__Supplied data__:
============================================================

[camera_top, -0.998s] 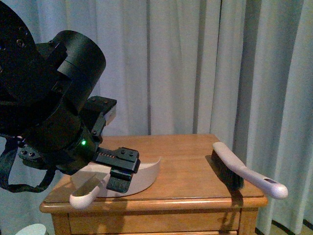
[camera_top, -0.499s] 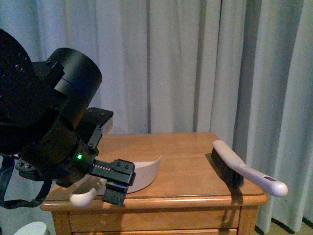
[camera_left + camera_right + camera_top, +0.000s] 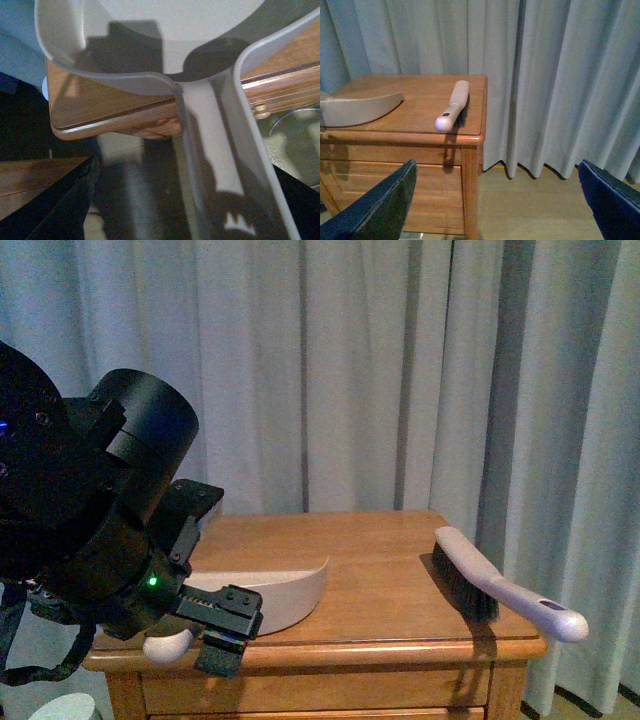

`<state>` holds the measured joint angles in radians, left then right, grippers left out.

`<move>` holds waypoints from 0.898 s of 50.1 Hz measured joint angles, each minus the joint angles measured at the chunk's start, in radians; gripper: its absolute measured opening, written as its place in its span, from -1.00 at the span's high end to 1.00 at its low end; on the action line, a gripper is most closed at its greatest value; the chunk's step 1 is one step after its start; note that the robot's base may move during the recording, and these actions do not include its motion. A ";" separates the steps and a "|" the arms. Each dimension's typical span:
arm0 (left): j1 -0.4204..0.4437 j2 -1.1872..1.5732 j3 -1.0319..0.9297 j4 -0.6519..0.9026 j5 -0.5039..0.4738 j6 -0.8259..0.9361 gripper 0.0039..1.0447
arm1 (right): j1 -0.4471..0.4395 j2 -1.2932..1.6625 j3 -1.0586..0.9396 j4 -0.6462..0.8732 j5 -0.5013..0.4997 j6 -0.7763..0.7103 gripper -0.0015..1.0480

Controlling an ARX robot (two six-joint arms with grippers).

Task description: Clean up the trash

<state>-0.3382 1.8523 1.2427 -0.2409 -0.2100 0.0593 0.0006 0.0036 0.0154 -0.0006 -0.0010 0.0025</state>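
Spread wide, the left gripper hangs at the front edge of the honey-brown wooden bedside table. Its dark fingers stand either side of a pale trough-shaped handle without closing on it. A second ago this gripper sat higher and further in over the tabletop. It has since sunk and drawn back to the table's front left corner.

The small crumpled white tissue wad, the trash, shows in none of the views, so its place cannot be told.

On the table's left half lies the smooth beige plastic dustpan, shallow, with a curved raised wall. Its round-ended handle juts past the table's front edge, and it has not shifted. On the table's right side rests the hand brush, with black bristles under a pale glossy plastic back. Its knob-ended grip overhangs the table's front right corner, unchanged too.

The right gripper is well apart from the table, out beyond that front right corner, with its fingers far apart around nothing. Behind the table hangs a pale grey pleated cloth curtain.
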 joint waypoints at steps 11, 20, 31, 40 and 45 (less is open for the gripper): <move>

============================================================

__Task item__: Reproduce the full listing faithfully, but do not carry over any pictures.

__Written answer__:
[camera_top, -0.998s] 
[camera_top, -0.499s] 
[camera_left + camera_right + camera_top, +0.000s] 

`<state>` holds the measured joint angles in radians, left then right, grippers left out.

`<move>` holds waypoints from 0.898 s of 50.1 Hz measured joint angles, each minus the joint angles measured at the chunk's start, in radians; gripper: its absolute measured opening, written as its place in its span, from -1.00 at the span's high end to 1.00 at its low end; on the action line, a gripper is most closed at its greatest value; the chunk's step 1 is one step after its start; note that the robot's base may move during the recording, and these actions do not include its motion. A ";" separates the steps and a "|" the arms. Each dimension's typical span:
arm0 (left): j1 -0.4204..0.4437 j2 -1.1872..1.5732 j3 -1.0319..0.9297 j4 -0.6519..0.9026 j5 -0.5039..0.4738 j6 -0.8259..0.9361 gripper 0.0039..1.0447
arm1 (right): j1 -0.4471..0.4395 j2 -1.2932..1.6625 j3 -1.0586..0.9396 j4 -0.6462..0.8732 j5 -0.5013..0.4997 j6 -0.7763..0.7103 gripper -0.0015..1.0480

Controlling an ARX robot (two six-joint arms with grippers).

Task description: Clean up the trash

<state>-0.3382 1.8523 1.2427 -0.2409 -0.2100 0.0593 0.0006 0.0036 0.0154 -0.0006 -0.0010 0.0025</state>
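Spread wide, the left gripper hangs at the front edge of the honey-brown wooden bedside table. Its dark fingers stand either side of a pale trough-shaped handle without closing on it. A second ago this gripper sat higher and further in over the tabletop. It has since sunk and drawn back to the table's front left corner.

The small crumpled white tissue wad, the trash, shows in none of the views, so its place cannot be told.

On the table's left half lies the smooth beige plastic dustpan, shallow, with a curved raised wall. Its round-ended handle juts past the table's front edge, and it has not shifted. On the table's right side rests the hand brush, with black bristles under a pale glossy plastic back. Its knob-ended grip overhangs the table's front right corner, unchanged too.

The right gripper is well apart from the table, out beyond that front right corner, with its fingers far apart around nothing. Behind the table hangs a pale grey pleated cloth curtain.
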 joint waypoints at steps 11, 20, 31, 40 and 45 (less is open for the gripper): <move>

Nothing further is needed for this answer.